= Beginning of Section =
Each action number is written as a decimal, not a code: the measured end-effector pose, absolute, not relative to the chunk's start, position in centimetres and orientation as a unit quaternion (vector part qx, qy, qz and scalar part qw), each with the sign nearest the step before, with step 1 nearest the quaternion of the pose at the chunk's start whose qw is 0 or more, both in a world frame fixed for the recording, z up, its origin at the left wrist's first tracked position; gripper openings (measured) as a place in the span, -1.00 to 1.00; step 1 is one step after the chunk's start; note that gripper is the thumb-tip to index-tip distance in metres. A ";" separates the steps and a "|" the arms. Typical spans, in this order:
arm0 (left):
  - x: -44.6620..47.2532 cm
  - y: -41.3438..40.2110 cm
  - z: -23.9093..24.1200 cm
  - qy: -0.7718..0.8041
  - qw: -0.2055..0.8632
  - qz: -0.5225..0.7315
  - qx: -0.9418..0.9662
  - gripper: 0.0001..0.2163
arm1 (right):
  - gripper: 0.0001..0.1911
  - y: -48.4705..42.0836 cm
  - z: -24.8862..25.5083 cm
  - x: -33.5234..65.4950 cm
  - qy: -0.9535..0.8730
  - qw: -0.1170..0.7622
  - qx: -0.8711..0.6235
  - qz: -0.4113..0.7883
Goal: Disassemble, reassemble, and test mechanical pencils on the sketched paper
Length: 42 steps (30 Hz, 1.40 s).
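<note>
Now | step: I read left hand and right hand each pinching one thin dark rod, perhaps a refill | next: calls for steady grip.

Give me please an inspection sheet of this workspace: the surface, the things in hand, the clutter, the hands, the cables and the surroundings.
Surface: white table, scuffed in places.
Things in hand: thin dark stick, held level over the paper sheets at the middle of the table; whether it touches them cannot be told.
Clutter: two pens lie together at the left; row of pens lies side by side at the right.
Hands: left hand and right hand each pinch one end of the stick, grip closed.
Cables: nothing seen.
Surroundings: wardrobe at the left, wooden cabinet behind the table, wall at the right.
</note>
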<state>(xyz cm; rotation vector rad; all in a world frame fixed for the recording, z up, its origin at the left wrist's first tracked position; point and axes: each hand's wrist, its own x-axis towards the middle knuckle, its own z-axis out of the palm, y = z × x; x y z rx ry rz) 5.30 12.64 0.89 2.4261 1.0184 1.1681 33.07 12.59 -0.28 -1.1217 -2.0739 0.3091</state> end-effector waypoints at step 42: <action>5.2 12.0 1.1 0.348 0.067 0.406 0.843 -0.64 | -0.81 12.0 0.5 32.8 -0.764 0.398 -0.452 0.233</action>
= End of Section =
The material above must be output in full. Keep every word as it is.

Each action number is written as a decimal, not a code: the measured end-effector pose, absolute, not relative to the chunk's start, position in centimetres and orientation as a unit quaternion (vector part qx, qy, qz and scalar part qw), each with the sign nearest the step before, with step 1 nearest the quaternion of the pose at the chunk's start whose qw is 0 or more, both in a world frame fixed for the recording, z up, its origin at the left wrist's first tracked position; gripper openings (measured) as a place in the span, -1.00 to 1.00; step 1 is one step after the chunk's start; note that gripper is the thumb-tip to index-tip distance in metres. A ";" separates the steps and a "|" the arms. Typical spans, in this order:
arm0 (left):
  - x: -44.6620..47.2532 cm
  - y: -41.3438..40.2110 cm
  - z: -23.9093..24.1200 cm
  - qy: -0.7718..0.8041
  - qw: -0.2055..0.8632
  - qz: -0.5225..0.7315
  - qx: -0.9418..0.9662
  - gripper: 0.0001..0.2163
arm1 (right):
  - gripper: 0.0001..0.1911
  - y: -48.4705..42.0836 cm
  - z: -24.8862..25.5083 cm
  - x: -33.5234..65.4950 cm
  - qy: -0.9535..0.8730
  - qw: -0.1170..0.7622
  - qx: -0.8711..0.6235
  - qz: -0.4113..0.7883
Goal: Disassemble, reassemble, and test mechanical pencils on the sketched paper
Length: 42 steps (30 Hz, 1.40 s).
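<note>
Now | step: I read left hand and right hand each pinching one thin dark rod, perhaps a refill | next: calls for steady grip.

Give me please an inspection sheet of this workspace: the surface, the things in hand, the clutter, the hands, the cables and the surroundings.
Surface: white table, scuffed in places.
Things in hand: thin dark stick, held level over the paper sheets at the middle of the table; whether it touches them cannot be told.
Clutter: two pens lie together at the left; row of pens lies side by side at the right.
Hands: left hand and right hand each pinch one end of the stick, grip closed.
Cables: nothing seen.
Surroundings: wardrobe at the left, wooden cabinet behind the table, wall at the right.
</note>
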<state>(xyz cm; rotation vector rad; all in a world frame fixed for the recording, z up, its origin at the left wrist's first tracked position; point and axes: each hand's wrist, its own x-axis towards the middle knuckle, its own z-axis out of the palm, y = z × x; x y z rx ry rz) 5.30 12.64 0.89 2.4261 1.0184 1.1681 33.07 12.59 -0.28 -1.1217 -2.0739 0.3091</state> end-effector waypoints at step 42: <action>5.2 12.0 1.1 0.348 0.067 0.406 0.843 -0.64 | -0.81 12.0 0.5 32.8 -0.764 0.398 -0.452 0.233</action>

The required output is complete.